__Exercise requirements__: What follows is a block of records; reproduce all of it verbatim.

═══ Data for processing

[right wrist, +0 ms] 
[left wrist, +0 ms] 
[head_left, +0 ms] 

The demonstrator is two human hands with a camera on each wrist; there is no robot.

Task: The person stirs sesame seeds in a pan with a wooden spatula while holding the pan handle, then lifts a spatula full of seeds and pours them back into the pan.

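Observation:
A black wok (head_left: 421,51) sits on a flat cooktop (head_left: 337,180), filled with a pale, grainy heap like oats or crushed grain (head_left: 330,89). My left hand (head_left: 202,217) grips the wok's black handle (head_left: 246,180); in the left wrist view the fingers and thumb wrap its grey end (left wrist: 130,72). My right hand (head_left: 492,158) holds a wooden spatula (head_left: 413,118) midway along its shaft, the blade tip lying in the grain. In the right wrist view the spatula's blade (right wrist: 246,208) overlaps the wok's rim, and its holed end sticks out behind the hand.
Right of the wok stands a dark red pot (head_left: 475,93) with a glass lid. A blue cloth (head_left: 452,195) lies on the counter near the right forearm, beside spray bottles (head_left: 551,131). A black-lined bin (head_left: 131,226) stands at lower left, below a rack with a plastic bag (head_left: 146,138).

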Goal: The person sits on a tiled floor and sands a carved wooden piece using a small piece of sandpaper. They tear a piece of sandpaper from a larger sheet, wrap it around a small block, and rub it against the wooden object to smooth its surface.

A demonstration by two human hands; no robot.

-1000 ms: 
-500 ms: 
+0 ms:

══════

__Response__:
[right wrist, +0 ms] 
[left wrist, +0 ms] 
[head_left, +0 ms] 

The demonstrator is two human hands with a camera on each wrist; there is no robot.

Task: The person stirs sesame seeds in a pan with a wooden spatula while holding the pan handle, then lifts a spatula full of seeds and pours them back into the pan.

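Observation:
A black wok (head_left: 421,51) sits on a flat cooktop (head_left: 337,180), filled with a pale, grainy heap like oats or crushed grain (head_left: 330,89). My left hand (head_left: 202,217) grips the wok's black handle (head_left: 246,180); in the left wrist view the fingers and thumb wrap its grey end (left wrist: 130,72). My right hand (head_left: 492,158) holds a wooden spatula (head_left: 413,118) midway along its shaft, the blade tip lying in the grain. In the right wrist view the spatula's blade (right wrist: 246,208) overlaps the wok's rim, and its holed end sticks out behind the hand.
Right of the wok stands a dark red pot (head_left: 475,93) with a glass lid. A blue cloth (head_left: 452,195) lies on the counter near the right forearm, beside spray bottles (head_left: 551,131). A black-lined bin (head_left: 131,226) stands at lower left, below a rack with a plastic bag (head_left: 146,138).
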
Goal: The person sits on a tiled floor and sands a carved wooden piece using a small piece of sandpaper. They tear a piece of sandpaper from a larger sheet, wrap it around a small block, and rub it against the wooden object to smooth its surface.

A demonstration by two human hands; no robot.

-1000 ms: 
-500 ms: 
+0 ms:

The reply is now complete.